Леонид Васильевич за два года совершенно не изменился, разве что набрал лишние килограммы, но на его солидную мужскую фигуру они не сильно испортили, чего никак нельзя было сказать о Любане.
– Ну здравствуйте, Любовь Николаевна! На время к нам приехали, или как?
– Или как, – не сдержав улыбку, ответила Люба, – надеюсь, что так. Но я о своем приезде заранее не предупредила, это ведь не будет проблемой, дядя Лёня?
– Нарушаете, Любовь Николаевна! – сурово ответил комендант, но его глаза говорили обратное.
– Ну, вот я и дома! – подумала Люба.
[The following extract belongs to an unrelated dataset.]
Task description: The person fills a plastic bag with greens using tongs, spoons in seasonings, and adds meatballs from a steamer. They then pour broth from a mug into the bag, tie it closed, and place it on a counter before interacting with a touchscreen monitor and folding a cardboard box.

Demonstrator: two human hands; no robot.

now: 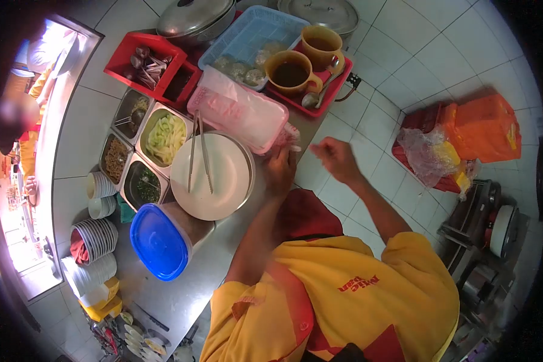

Она попыталась оживить в памяти такое родное и знакомое лицо Игоря и вдруг поняла, что совершенно его не помнит. Она помнила Питер, помнила его улицы и дома в тех местах, где ей часто приходилось возвращаться домой с работы, помнила запах станций у питерской подземки, да-да, для Любы каждая станция имела свой собственный, неповторимый питерский запах, не слушая диктора, с закрытыми глазами, девушка могла безошибочно определить станцию, где находится, но лицо и квартира бывшего мужа навсегда стерлись из Любиной памяти.